Ap — Fabric REST API: Microsoft Fabric REST APIs to automate different Fabric workflows.

  • Aa — Admin APIs: provide different API endpoints for Fabric administrative tasks.
  • Ac — Core APIs: provide information and functionality for all items within Fabric, cross workloads.

Mo — Logging & Monitoring: to track Spark job execution, resource utilization, and performance metrics.

Mi — Migrations: guidance and tools for transferring Spark workloads, data pipelines, and configurations to Fabric Spark.
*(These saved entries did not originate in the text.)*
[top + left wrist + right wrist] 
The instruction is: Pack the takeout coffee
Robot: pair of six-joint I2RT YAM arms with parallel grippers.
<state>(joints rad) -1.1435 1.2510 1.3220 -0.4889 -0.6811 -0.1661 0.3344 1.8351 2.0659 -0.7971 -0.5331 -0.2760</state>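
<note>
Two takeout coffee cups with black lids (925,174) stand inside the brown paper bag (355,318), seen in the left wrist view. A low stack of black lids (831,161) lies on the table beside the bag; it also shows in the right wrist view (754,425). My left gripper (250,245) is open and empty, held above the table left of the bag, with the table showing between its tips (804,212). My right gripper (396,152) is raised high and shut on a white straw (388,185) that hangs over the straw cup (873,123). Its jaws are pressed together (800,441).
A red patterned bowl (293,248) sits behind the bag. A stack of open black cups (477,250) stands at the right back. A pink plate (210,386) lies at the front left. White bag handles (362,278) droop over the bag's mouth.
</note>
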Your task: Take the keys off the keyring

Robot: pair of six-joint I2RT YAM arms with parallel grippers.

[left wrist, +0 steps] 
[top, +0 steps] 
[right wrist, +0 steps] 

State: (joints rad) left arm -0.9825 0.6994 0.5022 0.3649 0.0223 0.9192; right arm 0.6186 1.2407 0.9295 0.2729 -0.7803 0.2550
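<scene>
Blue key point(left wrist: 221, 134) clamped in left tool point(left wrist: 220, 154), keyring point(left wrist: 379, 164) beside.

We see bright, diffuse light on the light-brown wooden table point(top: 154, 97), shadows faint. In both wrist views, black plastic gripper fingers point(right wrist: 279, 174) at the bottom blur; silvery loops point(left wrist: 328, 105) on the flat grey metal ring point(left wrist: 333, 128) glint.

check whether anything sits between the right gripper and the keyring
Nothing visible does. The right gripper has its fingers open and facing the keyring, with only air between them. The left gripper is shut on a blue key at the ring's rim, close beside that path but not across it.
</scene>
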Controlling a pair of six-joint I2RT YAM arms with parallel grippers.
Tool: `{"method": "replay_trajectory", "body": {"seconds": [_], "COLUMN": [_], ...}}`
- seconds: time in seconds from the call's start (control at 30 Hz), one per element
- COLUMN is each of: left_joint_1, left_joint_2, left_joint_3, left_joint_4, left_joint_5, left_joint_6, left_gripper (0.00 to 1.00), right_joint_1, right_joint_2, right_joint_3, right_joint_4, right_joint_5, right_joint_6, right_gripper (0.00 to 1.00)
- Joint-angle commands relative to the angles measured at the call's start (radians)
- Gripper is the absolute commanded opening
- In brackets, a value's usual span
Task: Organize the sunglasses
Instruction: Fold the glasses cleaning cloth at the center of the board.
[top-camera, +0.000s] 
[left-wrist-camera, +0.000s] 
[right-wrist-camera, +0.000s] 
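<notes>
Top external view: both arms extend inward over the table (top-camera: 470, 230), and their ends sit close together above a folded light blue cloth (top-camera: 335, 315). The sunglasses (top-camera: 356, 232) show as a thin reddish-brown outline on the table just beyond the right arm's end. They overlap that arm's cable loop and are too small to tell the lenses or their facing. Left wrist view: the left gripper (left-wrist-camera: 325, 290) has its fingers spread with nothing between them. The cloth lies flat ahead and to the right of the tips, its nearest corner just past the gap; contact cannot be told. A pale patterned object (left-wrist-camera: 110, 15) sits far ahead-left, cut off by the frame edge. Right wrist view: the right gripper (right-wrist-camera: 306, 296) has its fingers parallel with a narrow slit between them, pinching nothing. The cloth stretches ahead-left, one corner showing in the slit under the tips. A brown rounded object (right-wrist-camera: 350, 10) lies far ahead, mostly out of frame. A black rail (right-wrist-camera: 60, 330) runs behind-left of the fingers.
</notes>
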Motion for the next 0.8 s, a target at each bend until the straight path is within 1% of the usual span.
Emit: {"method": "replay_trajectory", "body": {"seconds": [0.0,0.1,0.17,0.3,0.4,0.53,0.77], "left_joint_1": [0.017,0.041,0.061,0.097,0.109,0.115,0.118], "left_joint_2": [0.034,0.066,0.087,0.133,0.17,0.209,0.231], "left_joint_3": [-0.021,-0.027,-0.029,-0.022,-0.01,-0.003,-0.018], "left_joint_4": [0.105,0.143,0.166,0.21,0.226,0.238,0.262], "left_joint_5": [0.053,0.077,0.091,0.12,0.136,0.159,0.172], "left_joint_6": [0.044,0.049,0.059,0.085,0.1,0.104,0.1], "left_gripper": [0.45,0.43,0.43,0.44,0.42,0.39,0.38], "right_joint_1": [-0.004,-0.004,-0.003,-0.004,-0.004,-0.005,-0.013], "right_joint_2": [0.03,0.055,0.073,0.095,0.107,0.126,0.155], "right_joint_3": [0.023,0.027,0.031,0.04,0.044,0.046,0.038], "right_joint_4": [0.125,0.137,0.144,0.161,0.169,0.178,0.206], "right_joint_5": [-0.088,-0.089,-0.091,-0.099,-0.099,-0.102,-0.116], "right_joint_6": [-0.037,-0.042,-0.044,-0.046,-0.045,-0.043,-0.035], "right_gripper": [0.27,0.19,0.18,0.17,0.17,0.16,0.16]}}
  • Mn — Migrate Notebooks: move existing notebooks to Fabric. Example: Azure Synapse notebooks.
  • Mj — Migrate Spark Jobs: move existing Spark jobs (.jar, .py, etc.) to Spark job definitions in Fabric. Example: Azure Synapse Spark job definitions.
  • Mc — Migrate Pools: move existing Spark pools and clusters to Fabric custom pools, including your custom libraries and Spark properties to an environment item. Example: Azure Synapse pools.
  • Mm — Migrate Metastore: move your metastore catalog, schemas, tables, partitions and functions to Fabric. Example: Azure Synapse Hive Metastore metadata to Fabric.
  • Mp — Migrate Pipelines: move pipelines, DAGs and workflows to Fabric data pipelines. Example: Azure Synapse pipelines.
  • Md — Migrate Data: move or make existing data available on Fabric. Example: ADLS Gen2.
  • Mx — Migrate Others: move and change additional settings to make your Fabric target state operational after/before moving items and data such as runtime and syntax support or SDK/CLI usage to just name a few.
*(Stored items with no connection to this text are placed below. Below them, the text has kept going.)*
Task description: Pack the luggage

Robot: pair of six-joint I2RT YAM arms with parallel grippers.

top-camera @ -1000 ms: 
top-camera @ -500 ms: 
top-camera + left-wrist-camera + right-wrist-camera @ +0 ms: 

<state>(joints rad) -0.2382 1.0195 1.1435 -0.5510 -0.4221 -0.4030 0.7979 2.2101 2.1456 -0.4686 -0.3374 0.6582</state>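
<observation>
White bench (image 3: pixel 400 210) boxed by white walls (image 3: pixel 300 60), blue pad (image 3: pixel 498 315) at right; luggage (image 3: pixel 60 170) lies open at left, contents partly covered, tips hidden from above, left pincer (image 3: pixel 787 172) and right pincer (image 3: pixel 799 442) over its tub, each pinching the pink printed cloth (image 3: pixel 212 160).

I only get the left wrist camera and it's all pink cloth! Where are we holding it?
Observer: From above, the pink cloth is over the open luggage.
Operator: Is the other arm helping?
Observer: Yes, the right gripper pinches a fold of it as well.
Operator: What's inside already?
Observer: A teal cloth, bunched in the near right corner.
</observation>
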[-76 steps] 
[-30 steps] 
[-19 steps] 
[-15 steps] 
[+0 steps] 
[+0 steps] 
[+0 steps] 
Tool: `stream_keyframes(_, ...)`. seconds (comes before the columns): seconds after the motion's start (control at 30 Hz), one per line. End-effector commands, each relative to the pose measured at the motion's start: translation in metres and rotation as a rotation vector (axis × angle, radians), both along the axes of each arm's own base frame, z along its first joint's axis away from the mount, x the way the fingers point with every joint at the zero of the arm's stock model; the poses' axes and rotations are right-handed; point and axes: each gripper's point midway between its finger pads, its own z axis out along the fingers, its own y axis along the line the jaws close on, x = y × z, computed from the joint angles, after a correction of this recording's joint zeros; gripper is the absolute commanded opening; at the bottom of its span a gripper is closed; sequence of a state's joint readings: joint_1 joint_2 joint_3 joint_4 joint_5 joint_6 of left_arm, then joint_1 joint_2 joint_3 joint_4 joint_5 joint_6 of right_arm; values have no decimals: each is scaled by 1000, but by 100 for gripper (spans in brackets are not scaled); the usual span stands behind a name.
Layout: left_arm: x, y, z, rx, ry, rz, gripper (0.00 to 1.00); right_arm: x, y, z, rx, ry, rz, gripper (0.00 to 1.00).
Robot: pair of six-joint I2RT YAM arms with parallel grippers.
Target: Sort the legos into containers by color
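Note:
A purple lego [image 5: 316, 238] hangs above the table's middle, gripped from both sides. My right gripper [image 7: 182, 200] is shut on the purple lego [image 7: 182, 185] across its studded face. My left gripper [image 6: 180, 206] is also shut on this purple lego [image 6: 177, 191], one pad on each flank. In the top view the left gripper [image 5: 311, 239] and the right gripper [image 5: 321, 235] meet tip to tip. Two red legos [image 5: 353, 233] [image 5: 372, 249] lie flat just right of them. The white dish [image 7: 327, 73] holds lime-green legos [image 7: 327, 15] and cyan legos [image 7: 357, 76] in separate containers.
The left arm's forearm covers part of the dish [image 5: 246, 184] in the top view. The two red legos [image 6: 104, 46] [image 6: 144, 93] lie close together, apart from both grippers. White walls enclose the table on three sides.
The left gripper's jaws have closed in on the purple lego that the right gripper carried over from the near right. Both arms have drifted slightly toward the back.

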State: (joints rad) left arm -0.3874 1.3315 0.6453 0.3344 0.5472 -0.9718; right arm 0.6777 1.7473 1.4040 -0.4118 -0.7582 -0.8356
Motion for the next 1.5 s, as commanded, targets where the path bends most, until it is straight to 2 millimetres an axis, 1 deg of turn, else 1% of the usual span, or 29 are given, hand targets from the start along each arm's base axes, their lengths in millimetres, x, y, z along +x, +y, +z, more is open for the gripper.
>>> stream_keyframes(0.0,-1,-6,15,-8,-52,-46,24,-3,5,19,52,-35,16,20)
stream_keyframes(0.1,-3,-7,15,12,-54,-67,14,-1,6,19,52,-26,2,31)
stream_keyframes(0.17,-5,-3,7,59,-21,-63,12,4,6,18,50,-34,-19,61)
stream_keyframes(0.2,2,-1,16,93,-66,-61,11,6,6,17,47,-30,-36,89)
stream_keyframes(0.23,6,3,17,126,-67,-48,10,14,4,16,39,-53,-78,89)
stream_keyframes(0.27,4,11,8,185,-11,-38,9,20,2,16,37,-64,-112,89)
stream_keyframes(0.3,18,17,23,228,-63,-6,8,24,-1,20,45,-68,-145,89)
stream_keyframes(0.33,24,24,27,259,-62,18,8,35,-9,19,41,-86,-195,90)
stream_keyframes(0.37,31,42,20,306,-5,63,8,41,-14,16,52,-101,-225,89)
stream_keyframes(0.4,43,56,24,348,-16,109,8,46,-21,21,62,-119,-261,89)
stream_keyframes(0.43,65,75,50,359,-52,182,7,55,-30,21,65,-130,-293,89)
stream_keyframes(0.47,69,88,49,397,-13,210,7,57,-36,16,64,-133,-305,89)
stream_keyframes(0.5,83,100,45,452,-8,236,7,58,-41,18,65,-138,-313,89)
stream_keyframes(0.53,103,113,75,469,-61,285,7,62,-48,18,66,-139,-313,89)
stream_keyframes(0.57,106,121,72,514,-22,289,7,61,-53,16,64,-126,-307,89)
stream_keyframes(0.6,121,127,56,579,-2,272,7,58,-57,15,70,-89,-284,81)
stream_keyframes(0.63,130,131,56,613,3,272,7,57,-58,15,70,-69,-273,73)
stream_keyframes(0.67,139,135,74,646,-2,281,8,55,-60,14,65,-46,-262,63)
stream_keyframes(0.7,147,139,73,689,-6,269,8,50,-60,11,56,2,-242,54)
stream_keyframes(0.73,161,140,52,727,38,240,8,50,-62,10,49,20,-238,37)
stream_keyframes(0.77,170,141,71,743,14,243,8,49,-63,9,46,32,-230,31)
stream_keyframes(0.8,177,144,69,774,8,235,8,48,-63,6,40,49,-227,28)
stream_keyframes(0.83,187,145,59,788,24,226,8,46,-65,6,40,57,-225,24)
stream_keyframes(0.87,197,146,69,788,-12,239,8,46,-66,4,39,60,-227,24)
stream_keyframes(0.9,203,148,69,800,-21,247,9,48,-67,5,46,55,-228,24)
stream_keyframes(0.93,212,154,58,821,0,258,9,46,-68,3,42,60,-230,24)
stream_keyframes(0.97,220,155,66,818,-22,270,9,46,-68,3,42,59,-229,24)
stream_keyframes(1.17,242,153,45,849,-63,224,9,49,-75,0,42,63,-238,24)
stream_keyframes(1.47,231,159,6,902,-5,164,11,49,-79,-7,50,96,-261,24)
Se — Network Security: ensures the protection of data and Spark workloads by implementing secure communication channels, encryption, and access control policies.
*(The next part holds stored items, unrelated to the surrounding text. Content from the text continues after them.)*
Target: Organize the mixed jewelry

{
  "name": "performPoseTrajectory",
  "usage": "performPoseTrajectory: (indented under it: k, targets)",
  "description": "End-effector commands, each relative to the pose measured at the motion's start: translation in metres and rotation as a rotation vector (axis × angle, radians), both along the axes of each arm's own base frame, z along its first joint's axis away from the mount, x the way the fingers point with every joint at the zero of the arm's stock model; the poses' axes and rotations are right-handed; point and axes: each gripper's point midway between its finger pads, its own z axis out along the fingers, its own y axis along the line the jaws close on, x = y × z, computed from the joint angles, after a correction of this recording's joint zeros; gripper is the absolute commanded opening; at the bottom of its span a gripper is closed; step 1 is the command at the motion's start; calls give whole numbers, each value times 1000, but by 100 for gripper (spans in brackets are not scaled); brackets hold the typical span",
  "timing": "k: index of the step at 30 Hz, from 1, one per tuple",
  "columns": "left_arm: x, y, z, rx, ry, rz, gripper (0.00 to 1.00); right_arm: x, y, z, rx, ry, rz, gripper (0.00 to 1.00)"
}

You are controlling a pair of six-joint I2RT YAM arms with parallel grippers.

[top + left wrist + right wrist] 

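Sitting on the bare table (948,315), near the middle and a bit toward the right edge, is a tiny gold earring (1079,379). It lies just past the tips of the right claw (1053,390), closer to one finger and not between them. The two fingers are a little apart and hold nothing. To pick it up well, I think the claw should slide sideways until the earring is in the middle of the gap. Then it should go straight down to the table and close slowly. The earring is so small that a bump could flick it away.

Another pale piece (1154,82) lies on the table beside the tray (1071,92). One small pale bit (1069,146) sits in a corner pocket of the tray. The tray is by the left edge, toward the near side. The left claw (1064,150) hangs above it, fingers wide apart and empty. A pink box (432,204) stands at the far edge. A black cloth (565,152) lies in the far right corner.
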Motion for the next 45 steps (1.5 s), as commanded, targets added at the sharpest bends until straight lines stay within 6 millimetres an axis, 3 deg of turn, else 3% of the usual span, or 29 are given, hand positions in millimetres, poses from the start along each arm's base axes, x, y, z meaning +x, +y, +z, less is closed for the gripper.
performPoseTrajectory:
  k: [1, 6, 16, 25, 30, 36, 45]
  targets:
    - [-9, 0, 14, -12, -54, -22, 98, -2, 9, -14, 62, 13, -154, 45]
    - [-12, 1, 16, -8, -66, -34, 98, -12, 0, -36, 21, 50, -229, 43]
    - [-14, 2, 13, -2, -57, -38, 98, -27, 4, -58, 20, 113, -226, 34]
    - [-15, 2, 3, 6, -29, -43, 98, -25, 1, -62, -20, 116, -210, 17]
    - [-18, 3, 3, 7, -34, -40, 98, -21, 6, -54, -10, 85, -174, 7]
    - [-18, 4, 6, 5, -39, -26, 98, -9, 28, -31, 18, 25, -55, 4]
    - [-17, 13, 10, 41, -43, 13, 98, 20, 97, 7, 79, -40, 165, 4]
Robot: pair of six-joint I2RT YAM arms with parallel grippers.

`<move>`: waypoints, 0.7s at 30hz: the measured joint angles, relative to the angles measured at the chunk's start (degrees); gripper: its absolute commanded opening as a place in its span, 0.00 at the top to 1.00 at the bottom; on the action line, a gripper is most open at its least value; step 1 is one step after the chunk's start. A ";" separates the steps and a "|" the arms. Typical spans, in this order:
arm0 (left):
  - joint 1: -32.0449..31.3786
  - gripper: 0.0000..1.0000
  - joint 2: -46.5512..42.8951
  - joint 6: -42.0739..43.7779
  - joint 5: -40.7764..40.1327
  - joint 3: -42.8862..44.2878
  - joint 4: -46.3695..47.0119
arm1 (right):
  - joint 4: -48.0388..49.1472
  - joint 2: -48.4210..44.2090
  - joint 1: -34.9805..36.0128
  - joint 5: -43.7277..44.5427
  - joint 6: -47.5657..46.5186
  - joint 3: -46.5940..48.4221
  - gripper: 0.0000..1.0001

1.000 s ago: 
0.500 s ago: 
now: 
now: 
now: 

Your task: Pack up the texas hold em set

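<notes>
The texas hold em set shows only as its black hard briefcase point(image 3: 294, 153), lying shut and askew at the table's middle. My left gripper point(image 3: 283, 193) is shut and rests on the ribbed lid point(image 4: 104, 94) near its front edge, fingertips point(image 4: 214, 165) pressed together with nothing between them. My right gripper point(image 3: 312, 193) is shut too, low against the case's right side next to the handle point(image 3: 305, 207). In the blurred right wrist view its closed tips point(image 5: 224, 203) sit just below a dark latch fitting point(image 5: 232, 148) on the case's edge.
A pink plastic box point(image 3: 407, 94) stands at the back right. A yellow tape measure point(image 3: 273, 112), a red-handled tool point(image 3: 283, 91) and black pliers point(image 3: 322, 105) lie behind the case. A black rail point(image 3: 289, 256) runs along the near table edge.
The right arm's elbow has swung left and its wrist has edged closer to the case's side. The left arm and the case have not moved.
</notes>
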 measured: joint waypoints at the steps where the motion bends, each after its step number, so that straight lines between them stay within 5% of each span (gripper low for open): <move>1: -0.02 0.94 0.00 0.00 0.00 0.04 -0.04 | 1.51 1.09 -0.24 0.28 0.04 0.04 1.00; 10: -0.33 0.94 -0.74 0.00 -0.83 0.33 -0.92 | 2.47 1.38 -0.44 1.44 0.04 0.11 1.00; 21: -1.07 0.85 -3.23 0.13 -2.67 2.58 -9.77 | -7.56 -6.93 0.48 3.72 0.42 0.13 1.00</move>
  • Pl — Private Link (inbound): allows users to access Fabric privately from your VNet. Tenant level.
  • St — Service Tags (inbound): helps defining network access controls on NSGs, Azure firewall and UDRs.
  • Ca — Conditional Access (inbound): restricts Fabric access by Microsoft Entra Conditional Access policies.
  • Au — Allowlist URLs (inbound): a list of the Microsoft Fabric URLs required for interfacing with Fabric workloads.
  • Mv — Managed VNet (inbound/outbound): provides network isolation for Fabric Spark workloads. Used when creating managed private endpoints and Private Link.
  • Me — Managed Private Endpoints (outbound): enables accessing Azure PaaS services and Azure hosted customer-owned/partner services over a private endpoint in your VNet.
  • Wi — Workspace Identity (outbound): a managed identity that can be associated with a Fabric workspace.
  • Ta — Trusted Access (outbound): enables accessing firewall-enabled Azure PaaS services through managed identity whitelisting. Works with ADLS Gen2.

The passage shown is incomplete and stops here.